Robert Guthrie

Robert Guthrie ( born June 28, 1916 in Marionville, Missouri, † June 24, 1995 in Seattle, Washington) was an American microbiologist.

Life

Robert Guthrie was born in Marionville Missouri, grew up in Minnesota and was there in 1942 to see a doctor. In 1946 he received his doctorate in bacteriology at the University of Minnesota. In the first twelve years of his career he focused on cancer research. 1947 his second son was born with a mental disability, 1958 was also diagnosed with phenylketonuria at his niece, so that henceforth he taught his research on the early detection of this disease and the prevention of their damage. Guthrie died on 23 June 1995 at the age of 78 years. He was married 53 years with his wife, the couple had six children.

Work

The name Guthrie is inextricably linked with the development of the first mass screening for newborns.
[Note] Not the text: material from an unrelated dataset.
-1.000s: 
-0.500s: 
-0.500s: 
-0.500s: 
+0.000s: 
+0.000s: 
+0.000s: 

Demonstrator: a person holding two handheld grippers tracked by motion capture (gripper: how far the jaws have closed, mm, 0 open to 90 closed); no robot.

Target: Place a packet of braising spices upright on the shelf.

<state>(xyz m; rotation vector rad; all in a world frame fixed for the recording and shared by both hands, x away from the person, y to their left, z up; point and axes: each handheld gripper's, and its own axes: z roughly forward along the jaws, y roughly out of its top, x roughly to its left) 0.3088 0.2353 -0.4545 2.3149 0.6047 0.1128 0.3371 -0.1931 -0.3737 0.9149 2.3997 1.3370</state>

Caused by the mental disability of his second child to engage in a government organization for the disabled Guthrie learned the difficulties in the treatment of phenylketonuria, an inherited metabolic disorder characterized by inability of the organism to break down the amino acid phenylalanine to know. Previously, he had a lot of experience with bacterial inhibition assays collected during his cancer research. On this basis he developed in the sixties of the 20th century a test, show in which bacteria that are dependent on phenylalanine by their growth, the presence of this amino acid in a blood sample, called the Guthrie test.

In addition, it enables very simple implementation by the standard test for the performance of dried blood samples on filter paper (dry blood). If detected early, the disease can be prevented by an appropriate diet that had already been developed in 1953 by German physician Horst Bickel, treated and thus the development of a mental disability.